Pero quizá el caso más sorprendente es el de 11 mil 500 auditores de la administración tributaria, quienes iniciaron este mes una huelga indefinida: en lugar de parar de trabajar, supone un aumento draconiano de los controles aduaneros, con el fin de demorar tanto como sea posible la liberación de cargas en las fronteras y de maletas en los aeropuertos.
Para detener la protesta en momentos en que deportistas de todo el planeta traen sus equipos –desde caballos para hípica hasta bicicletas de montaña– exigen un aumento progresivo de 21% del salario hasta 2018, a pesar de que los auditores están entre los funcionarios mejor pagados, con un sueldo base mensual de 15 mil reales (4 mil 600 dólares), más bonos por productividad, según datos enviados a Proceso por Sindifisco, sindicato que representa a este ramo.
Policías y militares de la Fuerza Nacional brasileña también amenazan cruzarse de brazos si el gobierno no les paga el bono extraordinario por día trabajado durante los Juegos Olímpicos y mejora unas condiciones laborales que consideran miserables.
El “impeachment”
La ira generalizada con los Juegos Olímpicos es reflejo de un malestar social por una élite política que se ha revelado corrupta, corporativista e incapaz de representar la voluntad de cambio de los brasileños.
El juicio político a Rousseff es considerado por una parte de la sociedad como un “golpe” blando para que la derecha neoliberal alcance el poder tras 13 años de gobiernos del Partido de los Trabajadores.
Con todo, el desenlace de una de las crisis políticas más profundas de Brasil desde el fin de la dictadura militar está lejos de ser previsible. El juicio político está en su fase final, tras ser abierto por el Congreso, y el Senado se dispone a votar entre el 26 y el 30 de agosto si destituye a Rousseff definitivamente o si la devuelve al Palacio del Planalto.
En mitad de la resaca olímpica, los 81 senadores deberán decidir el destino del país. Su fallo probablemente se basará en cómo evolucionen los ánimos en Brasilia sobre la economía, pero también en el papel del gobierno durante los Juegos Olímpicos y su organización. Y cualquier signo de incompetencia puede ir en contra de Michel Temer.
El expresidente Lula, quien lidera la intención de voto si se organizan nuevas elecciones, admite abiertamente que “es más fácil que antes” derrotar a la oposición en la votación crucial del Senado.

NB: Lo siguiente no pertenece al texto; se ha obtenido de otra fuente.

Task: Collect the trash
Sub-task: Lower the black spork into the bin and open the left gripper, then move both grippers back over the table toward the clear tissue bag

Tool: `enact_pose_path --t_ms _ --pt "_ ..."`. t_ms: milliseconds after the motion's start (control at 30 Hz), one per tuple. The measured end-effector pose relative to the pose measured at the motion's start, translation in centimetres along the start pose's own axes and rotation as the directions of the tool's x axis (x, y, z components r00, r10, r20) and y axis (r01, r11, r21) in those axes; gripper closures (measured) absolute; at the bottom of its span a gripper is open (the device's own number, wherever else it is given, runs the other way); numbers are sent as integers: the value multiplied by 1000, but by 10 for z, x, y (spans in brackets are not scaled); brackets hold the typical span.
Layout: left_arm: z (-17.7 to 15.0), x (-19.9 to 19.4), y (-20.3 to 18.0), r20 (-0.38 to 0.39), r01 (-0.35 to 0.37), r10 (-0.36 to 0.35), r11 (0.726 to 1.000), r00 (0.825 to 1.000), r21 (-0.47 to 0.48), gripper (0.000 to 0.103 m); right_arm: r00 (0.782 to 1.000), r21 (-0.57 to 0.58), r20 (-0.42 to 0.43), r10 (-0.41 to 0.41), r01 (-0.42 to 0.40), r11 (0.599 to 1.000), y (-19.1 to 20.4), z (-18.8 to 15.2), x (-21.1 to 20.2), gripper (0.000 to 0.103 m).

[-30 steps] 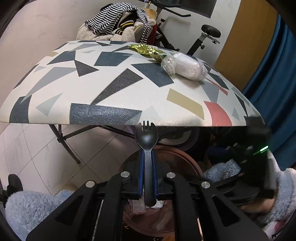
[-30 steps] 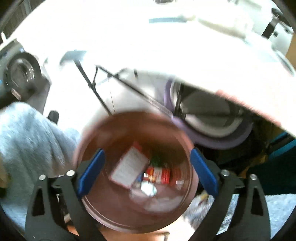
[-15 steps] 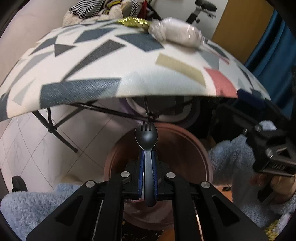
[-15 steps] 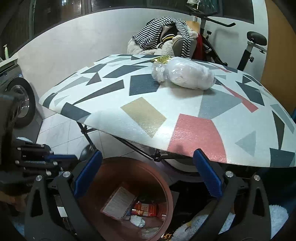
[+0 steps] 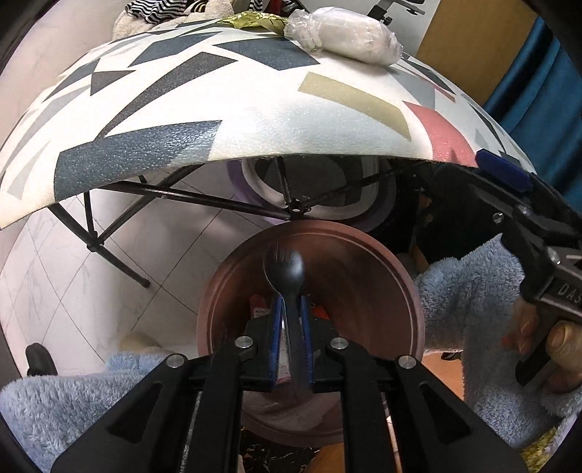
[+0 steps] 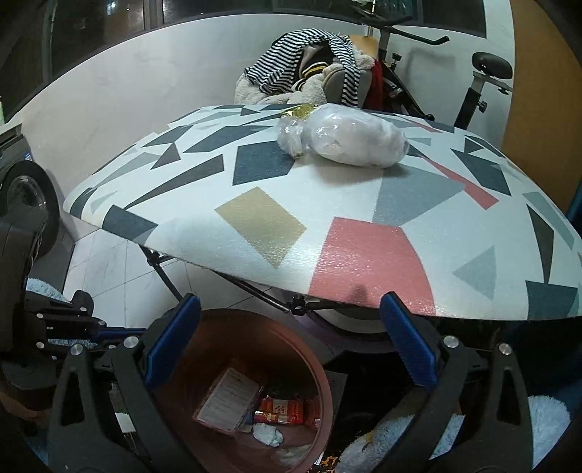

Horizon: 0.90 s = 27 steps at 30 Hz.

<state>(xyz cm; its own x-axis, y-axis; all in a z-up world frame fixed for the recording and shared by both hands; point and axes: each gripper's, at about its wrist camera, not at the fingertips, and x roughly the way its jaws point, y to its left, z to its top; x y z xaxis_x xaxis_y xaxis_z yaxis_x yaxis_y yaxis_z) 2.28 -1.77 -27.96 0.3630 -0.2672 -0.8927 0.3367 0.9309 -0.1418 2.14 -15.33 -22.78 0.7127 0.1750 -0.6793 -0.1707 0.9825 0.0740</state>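
My left gripper point(image 5: 291, 320) is shut on a black plastic spork point(image 5: 285, 269), held over the mouth of the brown round bin point(image 5: 382, 254) on the floor. The bin point(image 6: 309, 349) holds several wrappers and papers. My right gripper point(image 6: 287, 334) is open and empty, above the bin's near side and below the table edge; it also shows at the right of the left wrist view point(image 5: 527, 203). On the patterned table point(image 6: 262, 218) lie a clear bag of white stuff point(image 6: 349, 140) and a gold wrapper point(image 6: 300, 110). Both also show in the left wrist view: the bag point(image 5: 349, 32), the wrapper point(image 5: 251, 20).
The folding table's black legs point(image 5: 120, 214) cross just behind the bin. A washing machine point(image 6: 22, 196) stands at left. A chair piled with striped clothes point(image 6: 313, 69) and an exercise bike point(image 6: 473, 76) stand behind the table. A blue curtain point(image 5: 538, 94) hangs at right.
My left gripper has moved down and forward with the spork, from table-edge height to over the bin. My right gripper has risen from over the bin and now faces the table.
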Motion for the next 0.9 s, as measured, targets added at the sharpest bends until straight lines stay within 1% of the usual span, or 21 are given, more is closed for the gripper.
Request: enact_pose_path --t_ms 33,67,100,167,267,333,400,433,500,767,900 --pt "0 0 0 2 -7 7 1000 1000 -2 76 1000 2 4 -2 2 1000 0 0 0 6" --pt "0 0 1 9 -13 13 1000 1000 -4 62 1000 3 12 -4 4 1000 -1 -1 -1 6" --pt "1 -2 2 21 -20 20 1000 1000 -5 54 1000 3 13 -4 4 1000 -2 -1 -1 6" --pt "1 -4 3 35 -37 37 999 999 -9 48 1000 1 19 -1 1 1000 -3 -1 -2 6" --pt "2 -4 7 37 -30 31 999 999 -28 36 1000 -5 29 -5 5 1000 -3 -1 -3 6" --pt "2 -5 9 42 -38 40 999 998 -37 29 999 -9 36 -10 10 1000 -3 -1 -4 6" --pt "3 -7 10 52 -43 45 998 998 -44 18 999 -11 42 -22 22 1000 -3 0 -4 6" --pt "3 -8 11 58 -48 51 998 997 -47 16 999 -10 43 -25 26 1000 -4 -1 -4 6" --pt "3 -8 12 61 -51 54 997 997 -54 6 999 -8 45 -29 29 1000 -4 0 -4 6" --pt "5 -13 19 94 -83 92 992 991 -96 6 999 29 43 -23 22 999 -11 2 -3 6" --pt "6 -20 24 130 -100 115 988 985 -119 6 999 35 40 -26 25 999 -12 0 -1 6"
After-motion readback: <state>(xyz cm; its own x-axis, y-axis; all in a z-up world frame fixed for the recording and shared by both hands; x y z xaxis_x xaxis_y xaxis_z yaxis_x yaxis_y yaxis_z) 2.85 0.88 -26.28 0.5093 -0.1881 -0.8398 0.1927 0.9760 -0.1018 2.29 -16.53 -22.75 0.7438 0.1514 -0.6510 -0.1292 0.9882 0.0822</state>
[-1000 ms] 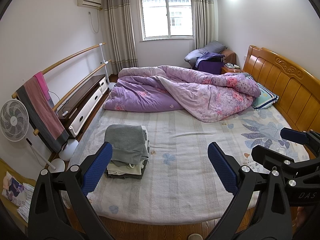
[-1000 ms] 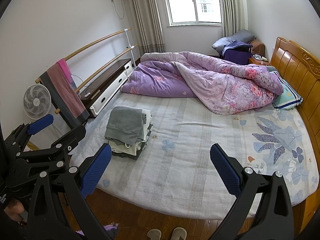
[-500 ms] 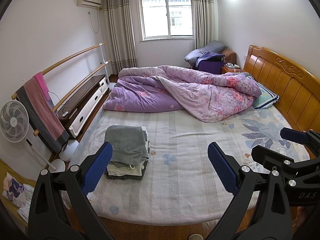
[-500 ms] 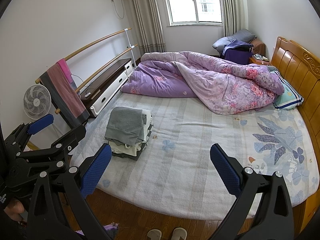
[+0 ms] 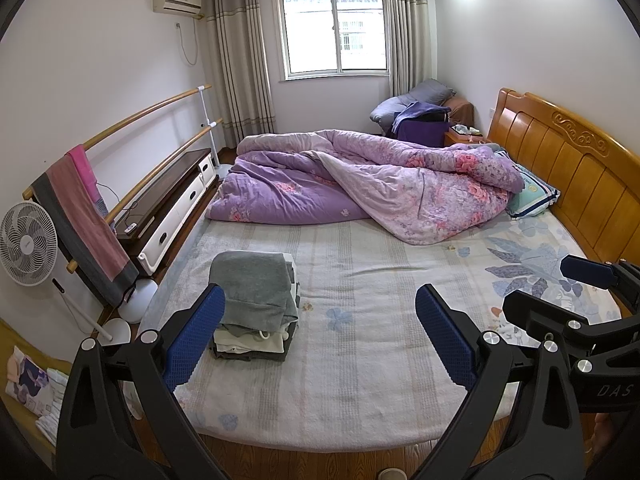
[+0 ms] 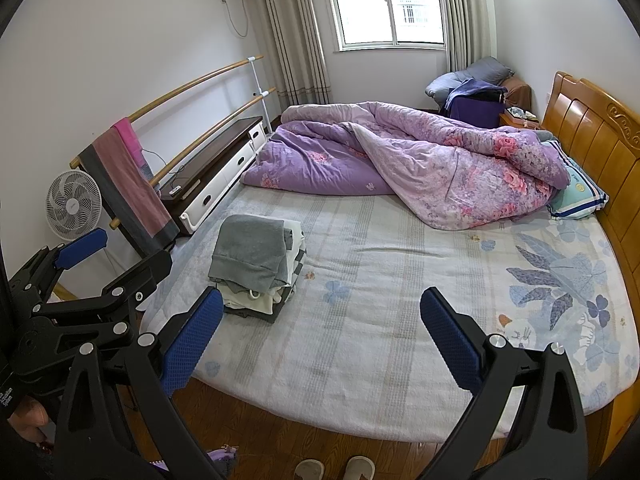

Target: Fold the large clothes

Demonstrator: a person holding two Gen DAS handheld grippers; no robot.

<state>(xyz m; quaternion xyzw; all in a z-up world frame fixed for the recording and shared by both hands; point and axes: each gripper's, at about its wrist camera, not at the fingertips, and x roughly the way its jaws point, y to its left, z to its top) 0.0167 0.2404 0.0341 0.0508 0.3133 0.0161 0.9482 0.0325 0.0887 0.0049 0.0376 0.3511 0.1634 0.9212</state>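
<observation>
A stack of folded clothes (image 5: pixel 256 304) with a grey garment on top lies on the left part of the bed (image 5: pixel 360 360); the right wrist view shows the same stack (image 6: pixel 256 264). My left gripper (image 5: pixel 320 336) hangs open above the foot of the bed, with nothing between its blue pads. My right gripper (image 6: pixel 324 340) is also open and empty, off the bed's near edge. Each gripper appears at the side of the other's view. Neither touches any cloth.
A crumpled purple floral quilt (image 5: pixel 372 184) fills the far half of the bed, and a pillow (image 5: pixel 532 196) lies by the wooden headboard (image 5: pixel 580 176). A fan (image 5: pixel 26 244), a towel rail (image 5: pixel 80 216) and a low cabinet (image 5: pixel 176 208) stand on the left. Slippers (image 6: pixel 336 468) lie on the floor.
</observation>
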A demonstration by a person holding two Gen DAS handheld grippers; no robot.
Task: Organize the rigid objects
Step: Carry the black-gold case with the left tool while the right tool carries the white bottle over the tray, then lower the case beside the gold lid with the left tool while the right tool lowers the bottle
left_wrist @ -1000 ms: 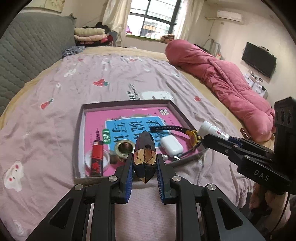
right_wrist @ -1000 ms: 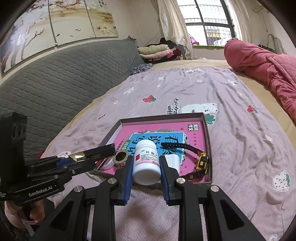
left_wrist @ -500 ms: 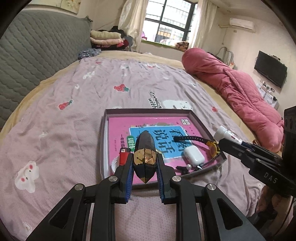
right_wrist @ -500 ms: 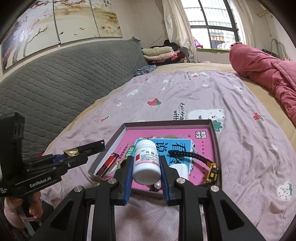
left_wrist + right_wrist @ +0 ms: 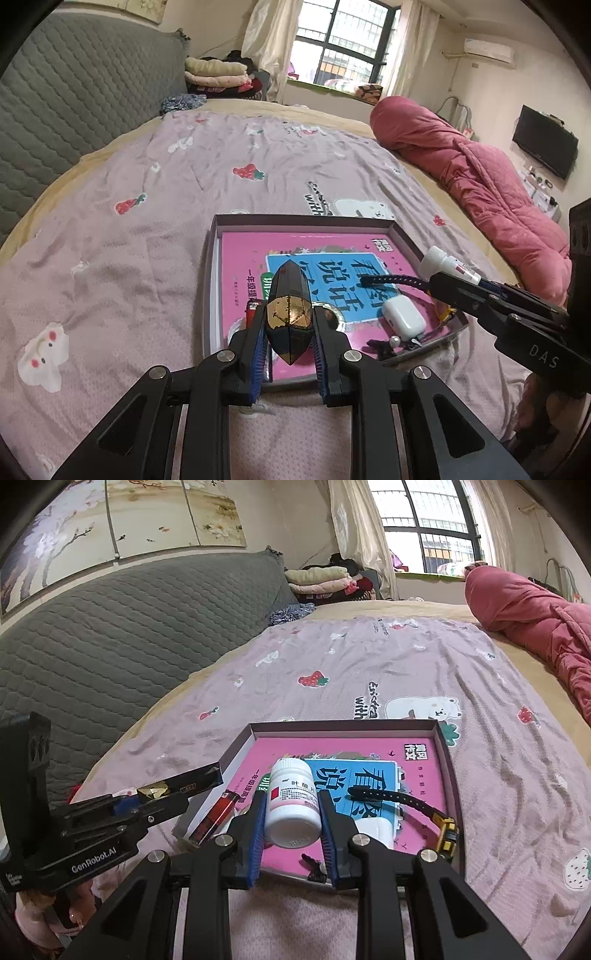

“Ahora Dilma depende de seis votos, o sea, seis senadores que pueden cambiar el destino del país devolviendo el mandato que el pueblo le dio”, dijo el martes 12, mientras el exsindicalista realizaba una gira por el noreste del país –su feudo electoral– que muchos interpretaron como premonitoria.
Para que Rousseff sea definitivamente depuesta del cargo, al menos dos tercios (54 de 81) de los senadores deben votar a favor de su culpabilidad en los supuestos crímenes en el manejo de los presupuestos. Pero si esa mayoría no es alcanzada, Rousseff será absuelta y volverá a la Presidencia.
Durante la anterior votación en el Senado, cuando se decidía si se apartaba temporalmente a Rousseff de la Presidencia, el resultado fue de 55 a 22. Pero ya hay varios senadores que votaron a favor, como el exfutbolista Romario, que han mencionado la posibilidad de cambiar su voto.